Quando o Homem-Cão visita a sua casa e a vê abandonada, prestes a ser vendida, e recorda os momentos felizes com a esposa, é impossível não se lembrar de cena semelhante em "Robocop - o Policial do Futuro" (1987). Afinal, tanto o protagonista da animação, em cartaz nos cinemas, quanto o robótico homem da lei são frutos de experiências científicas.
Em "O Homem-Cão", o projeto é mais radical: um policial tem a cabeça de seu fiel pet inserida em seu corpo após ambos serem vítimas de uma bomba produzida por Petey, autodenominado "o gato mais maligno do mundo". O filme não quer levantar, até por seu uma produção infantil, a questão ética da tecnologia, mas não deixa de ser interessante como as insere na narrativa.
Assim como em "Robocop", o Homem-Cão não é bem aceito na força policial, especialmente pelo chefe, que chega a abusar do lado canino de seu comandado. Há um latente sentido de inadequação que se espelha também no vilão, vítima de uma fratura familiar, quando o pai exige mais do que ele pode dar (o que explica necessidade de superlativos).
Do comandante à repórter de TV, passando pelo filhote clonado de Petey, são todos personagens carentes de alguma afeição. São questões que refletem a história por trás da criação do personagem, oriundo das tiras de "Capitão Cueca", de Dav Pilkey, que começou a desenhar ainda na escola, onde passou por dificuldade por ter TDAH e dislexia.

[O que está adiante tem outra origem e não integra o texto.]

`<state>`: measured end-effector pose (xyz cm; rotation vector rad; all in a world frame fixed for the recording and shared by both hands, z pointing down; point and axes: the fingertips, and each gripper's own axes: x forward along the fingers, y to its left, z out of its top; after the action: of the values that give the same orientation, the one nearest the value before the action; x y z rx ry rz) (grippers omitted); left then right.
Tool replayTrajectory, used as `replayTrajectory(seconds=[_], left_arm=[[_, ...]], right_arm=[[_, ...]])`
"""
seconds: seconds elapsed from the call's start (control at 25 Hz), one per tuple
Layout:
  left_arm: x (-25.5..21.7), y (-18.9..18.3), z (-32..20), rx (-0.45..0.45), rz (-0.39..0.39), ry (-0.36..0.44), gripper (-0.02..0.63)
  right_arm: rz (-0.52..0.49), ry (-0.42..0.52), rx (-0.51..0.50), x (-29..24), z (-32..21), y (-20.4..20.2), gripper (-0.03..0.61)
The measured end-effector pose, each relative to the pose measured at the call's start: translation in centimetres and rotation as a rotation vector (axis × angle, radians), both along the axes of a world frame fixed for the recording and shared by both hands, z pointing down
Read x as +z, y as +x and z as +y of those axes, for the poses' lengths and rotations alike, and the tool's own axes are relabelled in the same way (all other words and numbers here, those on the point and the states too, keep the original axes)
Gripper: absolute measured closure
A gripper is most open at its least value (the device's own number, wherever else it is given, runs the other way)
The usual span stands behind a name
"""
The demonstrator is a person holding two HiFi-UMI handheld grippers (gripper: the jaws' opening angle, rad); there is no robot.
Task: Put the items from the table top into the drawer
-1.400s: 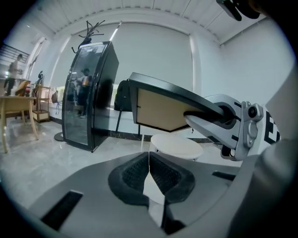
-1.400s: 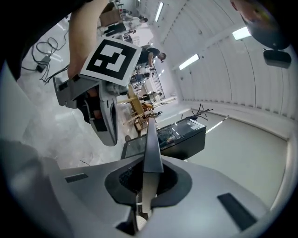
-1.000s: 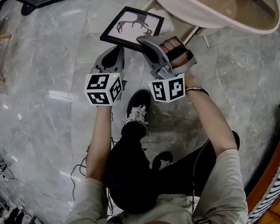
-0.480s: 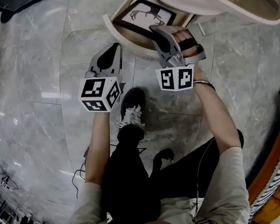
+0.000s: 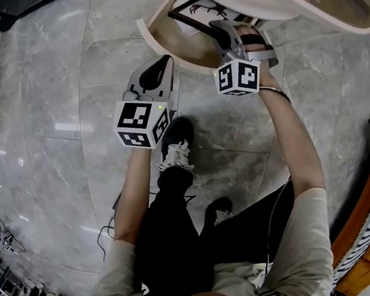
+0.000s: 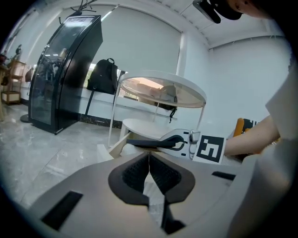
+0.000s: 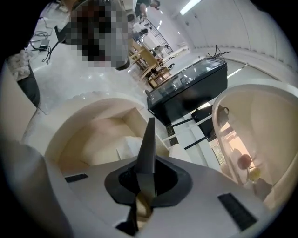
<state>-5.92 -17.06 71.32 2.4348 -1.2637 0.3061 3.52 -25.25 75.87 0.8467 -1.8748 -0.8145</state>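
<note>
The right gripper (image 5: 226, 34) is clenched on the near right edge of the frame (image 5: 202, 10), a black one with a dark animal drawing on white. The frame sits over the open drawer (image 5: 159, 38), and its far part is hidden under the rim of the round table (image 5: 288, 3). From the right gripper's own view, the jaws of the right gripper (image 7: 148, 175) pinch the frame (image 7: 149, 137), seen edge-on and pointing out over the pale curved wall of the drawer (image 7: 93, 135). The table (image 7: 251, 125) is at the right of that view. Whether the frame touches the drawer, no view shows. The left gripper (image 5: 162, 68) is to the left of and nearer than the right one, over the grey marble floor (image 5: 58, 96) just short of the drawer's near rim. In its own view the jaws of the left gripper (image 6: 149, 160) are pressed together with nothing between them. Beyond them the frame (image 6: 146, 143) lies almost level in the right gripper (image 6: 176, 139), above the drawer (image 6: 114, 148) and below the table (image 6: 160, 88). A black shoe (image 5: 178, 135) stands on the floor near the left gripper's cube (image 5: 141, 123)
</note>
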Motion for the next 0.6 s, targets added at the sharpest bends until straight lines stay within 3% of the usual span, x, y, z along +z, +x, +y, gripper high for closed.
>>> replayTrajectory(seconds=[0.32,0.6], left_arm=[[1.5,2.1,1.3,0.068,-0.027,-0.026,0.592],[1.6,2.2,1.6,0.079,-0.021,-0.036,0.592]], right_arm=[[-0.006,-0.103,-0.013,2.0,-1.1,-0.7,0.535],[-0.152,-0.328,-0.017,2.8,0.1,-0.6,0.425]])
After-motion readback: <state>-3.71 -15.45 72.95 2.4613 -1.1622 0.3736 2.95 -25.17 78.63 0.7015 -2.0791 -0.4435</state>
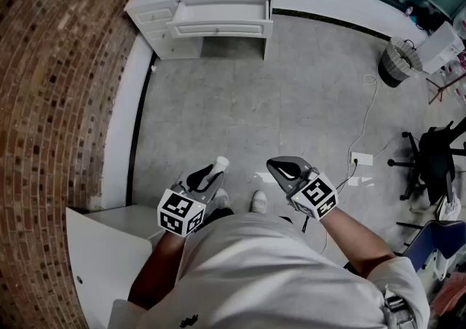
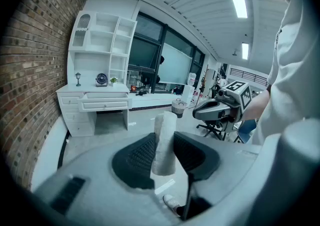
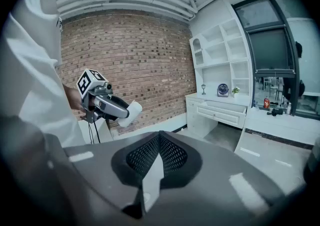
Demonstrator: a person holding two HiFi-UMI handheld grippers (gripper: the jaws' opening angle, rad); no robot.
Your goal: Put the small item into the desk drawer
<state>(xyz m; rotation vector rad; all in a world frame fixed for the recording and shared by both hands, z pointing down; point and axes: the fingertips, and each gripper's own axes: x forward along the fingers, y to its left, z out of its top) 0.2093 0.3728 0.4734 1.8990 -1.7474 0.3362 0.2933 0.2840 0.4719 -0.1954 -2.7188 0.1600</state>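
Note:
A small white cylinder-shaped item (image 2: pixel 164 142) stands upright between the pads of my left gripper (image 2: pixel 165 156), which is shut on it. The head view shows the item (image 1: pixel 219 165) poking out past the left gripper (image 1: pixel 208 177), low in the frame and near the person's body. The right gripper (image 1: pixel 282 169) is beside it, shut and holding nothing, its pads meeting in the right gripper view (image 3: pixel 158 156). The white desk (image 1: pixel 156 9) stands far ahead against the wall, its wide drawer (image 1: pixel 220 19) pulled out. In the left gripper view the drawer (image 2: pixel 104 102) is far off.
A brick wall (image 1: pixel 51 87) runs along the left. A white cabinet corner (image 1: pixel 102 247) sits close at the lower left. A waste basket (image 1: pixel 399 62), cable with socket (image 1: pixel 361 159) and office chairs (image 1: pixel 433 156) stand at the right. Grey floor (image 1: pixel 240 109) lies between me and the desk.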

O que nos deixa curiosos na animação dirigida por Peter Hastings, principalmente, é a quantidade de referências que são processadas neste grande liquidificador fílmico. Para quem gosta de seriados japoneses, no estilo de "Spectraman" e "Jaspion", entre outros, é divertido ver a luta entre prédios gigantes com o robô comandado pelo Homem-Cão.
A animação é muito hiperativa, com coisas acontecendo o tempo todo, mesmo que, muitas vezes, de maneira repetitiva e com piadas mais bobinhas. O desenho é brilhante, com cores fortes, intensificando esse apelo junto à criançada. Fica a reflexão sobre uma narrativa que é resultado de um mundo acelerado e cheio de informações, quando o mais é simplesmente isso: mais.
Essa opção acaba atropelando o desenvolvimento de algumas ideias, como a própria "transformação" em homem-cão, que deixa de ser determinante na segunda metade, sem falar na sugestão de corrupção do supervisor da penitenciária, parente da prefeita, onde Petey é detido - e solto em questão de horas. Até mesmo o absurdo tem seus limites.